## Directions:
Which lines of the listing below contain the word "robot"? Copy each of them.

▼

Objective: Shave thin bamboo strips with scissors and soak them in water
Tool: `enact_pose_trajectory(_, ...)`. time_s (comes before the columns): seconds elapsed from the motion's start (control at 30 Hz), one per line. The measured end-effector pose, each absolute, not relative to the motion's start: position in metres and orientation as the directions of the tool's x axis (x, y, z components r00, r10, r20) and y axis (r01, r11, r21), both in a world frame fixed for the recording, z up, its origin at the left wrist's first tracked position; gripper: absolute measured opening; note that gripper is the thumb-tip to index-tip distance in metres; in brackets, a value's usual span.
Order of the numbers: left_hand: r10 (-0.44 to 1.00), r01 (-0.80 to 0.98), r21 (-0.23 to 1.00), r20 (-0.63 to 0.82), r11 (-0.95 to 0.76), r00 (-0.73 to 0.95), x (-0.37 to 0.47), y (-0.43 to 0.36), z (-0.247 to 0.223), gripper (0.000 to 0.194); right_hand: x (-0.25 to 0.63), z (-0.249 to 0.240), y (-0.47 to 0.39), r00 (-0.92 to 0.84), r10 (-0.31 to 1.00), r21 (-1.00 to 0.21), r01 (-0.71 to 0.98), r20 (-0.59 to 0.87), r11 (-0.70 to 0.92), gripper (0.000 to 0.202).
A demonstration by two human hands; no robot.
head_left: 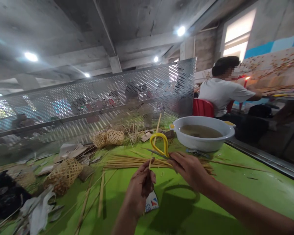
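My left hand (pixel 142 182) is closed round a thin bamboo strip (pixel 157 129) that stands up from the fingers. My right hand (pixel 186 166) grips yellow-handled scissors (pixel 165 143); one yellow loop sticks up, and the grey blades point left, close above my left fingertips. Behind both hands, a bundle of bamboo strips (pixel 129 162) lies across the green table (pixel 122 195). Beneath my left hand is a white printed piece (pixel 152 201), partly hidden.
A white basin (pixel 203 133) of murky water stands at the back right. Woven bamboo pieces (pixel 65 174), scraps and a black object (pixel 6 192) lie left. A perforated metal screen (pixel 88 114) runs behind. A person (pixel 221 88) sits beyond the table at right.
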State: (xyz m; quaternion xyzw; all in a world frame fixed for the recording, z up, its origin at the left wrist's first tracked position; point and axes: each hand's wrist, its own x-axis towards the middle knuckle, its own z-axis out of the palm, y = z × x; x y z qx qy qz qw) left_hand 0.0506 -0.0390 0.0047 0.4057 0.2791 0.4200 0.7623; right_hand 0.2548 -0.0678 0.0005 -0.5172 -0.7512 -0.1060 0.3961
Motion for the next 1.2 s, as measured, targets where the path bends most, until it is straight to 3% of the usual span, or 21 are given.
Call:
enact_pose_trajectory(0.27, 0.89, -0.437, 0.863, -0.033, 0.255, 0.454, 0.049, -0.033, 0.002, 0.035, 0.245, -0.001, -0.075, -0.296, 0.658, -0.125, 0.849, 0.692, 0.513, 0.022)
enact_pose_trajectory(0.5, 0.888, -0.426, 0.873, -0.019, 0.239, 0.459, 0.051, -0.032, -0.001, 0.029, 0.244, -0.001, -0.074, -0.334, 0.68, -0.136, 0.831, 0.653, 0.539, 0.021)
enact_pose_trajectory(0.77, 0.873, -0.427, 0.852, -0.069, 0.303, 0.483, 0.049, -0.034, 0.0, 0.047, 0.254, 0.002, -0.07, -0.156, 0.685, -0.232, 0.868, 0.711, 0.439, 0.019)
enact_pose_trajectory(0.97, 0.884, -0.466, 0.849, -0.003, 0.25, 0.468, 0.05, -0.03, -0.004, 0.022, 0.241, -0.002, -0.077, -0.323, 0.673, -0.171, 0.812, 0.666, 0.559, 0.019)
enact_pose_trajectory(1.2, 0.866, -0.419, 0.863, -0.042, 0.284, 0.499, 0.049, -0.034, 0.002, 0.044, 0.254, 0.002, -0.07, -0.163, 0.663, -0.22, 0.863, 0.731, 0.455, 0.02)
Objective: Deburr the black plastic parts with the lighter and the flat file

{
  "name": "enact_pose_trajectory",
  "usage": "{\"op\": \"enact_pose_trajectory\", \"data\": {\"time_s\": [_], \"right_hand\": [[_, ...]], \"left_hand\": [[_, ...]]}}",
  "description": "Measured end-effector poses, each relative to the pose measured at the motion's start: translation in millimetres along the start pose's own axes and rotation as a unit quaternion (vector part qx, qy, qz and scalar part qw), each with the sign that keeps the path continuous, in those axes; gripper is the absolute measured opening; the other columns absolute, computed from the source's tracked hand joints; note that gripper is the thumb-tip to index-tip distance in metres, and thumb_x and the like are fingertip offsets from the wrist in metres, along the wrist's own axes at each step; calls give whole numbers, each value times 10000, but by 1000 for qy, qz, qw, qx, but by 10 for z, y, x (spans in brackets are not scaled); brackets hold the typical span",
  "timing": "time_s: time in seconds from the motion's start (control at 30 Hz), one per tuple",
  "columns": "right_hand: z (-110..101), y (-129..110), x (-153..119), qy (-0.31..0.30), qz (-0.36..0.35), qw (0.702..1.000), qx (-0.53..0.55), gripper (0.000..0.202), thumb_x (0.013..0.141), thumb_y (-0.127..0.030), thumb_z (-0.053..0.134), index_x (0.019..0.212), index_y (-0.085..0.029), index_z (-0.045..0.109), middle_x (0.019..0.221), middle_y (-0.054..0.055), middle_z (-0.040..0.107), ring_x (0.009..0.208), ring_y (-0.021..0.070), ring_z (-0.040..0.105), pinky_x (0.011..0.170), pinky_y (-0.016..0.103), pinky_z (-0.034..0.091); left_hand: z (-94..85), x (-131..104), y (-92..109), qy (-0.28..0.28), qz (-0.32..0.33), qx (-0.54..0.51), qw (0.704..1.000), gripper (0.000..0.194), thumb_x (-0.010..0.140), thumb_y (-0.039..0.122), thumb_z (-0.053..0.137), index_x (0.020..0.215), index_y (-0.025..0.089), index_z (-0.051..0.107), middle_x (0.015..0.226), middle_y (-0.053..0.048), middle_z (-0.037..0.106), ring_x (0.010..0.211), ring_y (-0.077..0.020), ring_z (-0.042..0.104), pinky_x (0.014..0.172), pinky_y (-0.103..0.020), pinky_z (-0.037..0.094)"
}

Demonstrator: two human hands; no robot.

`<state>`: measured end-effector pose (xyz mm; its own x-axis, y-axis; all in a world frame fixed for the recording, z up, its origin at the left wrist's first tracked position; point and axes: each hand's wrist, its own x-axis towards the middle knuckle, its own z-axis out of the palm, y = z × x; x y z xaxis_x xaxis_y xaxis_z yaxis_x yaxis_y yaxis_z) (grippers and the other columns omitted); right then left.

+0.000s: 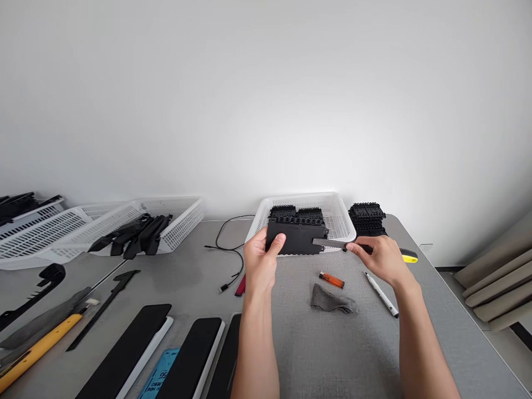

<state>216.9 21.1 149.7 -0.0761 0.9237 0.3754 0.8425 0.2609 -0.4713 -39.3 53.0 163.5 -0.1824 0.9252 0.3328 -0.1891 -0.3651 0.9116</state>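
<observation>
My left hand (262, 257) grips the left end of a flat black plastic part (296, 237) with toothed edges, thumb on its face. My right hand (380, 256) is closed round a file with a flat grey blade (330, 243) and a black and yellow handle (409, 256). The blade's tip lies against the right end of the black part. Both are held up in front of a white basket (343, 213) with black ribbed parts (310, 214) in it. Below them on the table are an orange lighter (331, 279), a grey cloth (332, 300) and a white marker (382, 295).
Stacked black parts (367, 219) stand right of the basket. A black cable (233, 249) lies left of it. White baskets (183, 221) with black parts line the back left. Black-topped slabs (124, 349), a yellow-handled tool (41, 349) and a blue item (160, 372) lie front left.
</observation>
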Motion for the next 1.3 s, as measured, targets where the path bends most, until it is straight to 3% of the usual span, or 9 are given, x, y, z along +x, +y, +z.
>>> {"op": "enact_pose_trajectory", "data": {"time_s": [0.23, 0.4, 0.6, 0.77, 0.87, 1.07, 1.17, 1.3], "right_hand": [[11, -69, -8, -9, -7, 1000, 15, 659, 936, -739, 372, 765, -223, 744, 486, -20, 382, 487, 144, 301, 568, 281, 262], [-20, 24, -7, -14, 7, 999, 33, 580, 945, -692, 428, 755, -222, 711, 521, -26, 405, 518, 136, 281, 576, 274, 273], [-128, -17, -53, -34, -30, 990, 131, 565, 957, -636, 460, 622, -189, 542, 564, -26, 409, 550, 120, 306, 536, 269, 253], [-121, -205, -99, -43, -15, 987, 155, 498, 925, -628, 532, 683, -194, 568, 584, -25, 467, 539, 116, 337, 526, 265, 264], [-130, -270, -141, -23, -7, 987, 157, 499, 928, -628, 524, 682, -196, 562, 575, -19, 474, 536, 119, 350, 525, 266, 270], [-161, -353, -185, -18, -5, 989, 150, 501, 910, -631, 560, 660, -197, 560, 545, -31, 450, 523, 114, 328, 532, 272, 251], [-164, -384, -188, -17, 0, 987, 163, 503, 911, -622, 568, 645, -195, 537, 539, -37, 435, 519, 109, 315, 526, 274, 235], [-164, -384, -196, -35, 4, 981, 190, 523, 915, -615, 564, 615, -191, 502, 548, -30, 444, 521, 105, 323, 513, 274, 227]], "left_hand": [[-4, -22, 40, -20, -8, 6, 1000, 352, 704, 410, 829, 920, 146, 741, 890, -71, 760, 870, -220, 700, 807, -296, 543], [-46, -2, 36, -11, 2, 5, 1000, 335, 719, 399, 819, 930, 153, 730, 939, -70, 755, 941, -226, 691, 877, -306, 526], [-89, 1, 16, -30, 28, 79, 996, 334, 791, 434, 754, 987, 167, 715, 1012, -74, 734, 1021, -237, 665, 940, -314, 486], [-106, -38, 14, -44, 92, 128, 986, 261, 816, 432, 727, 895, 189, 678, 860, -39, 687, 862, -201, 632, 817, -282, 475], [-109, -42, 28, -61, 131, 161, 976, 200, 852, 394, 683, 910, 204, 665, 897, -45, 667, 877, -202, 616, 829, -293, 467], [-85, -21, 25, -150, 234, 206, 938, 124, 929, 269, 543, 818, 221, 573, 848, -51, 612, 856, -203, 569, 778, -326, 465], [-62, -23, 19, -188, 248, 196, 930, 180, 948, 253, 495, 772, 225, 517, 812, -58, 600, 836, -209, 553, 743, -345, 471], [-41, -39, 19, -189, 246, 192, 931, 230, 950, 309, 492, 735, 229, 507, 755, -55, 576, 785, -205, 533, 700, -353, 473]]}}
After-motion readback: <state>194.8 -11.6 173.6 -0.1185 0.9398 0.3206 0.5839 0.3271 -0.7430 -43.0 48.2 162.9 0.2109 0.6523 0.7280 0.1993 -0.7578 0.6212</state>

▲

## Solution for this problem:
A demonstration by two human hands; no robot.
Demonstrator: two human hands; no robot.

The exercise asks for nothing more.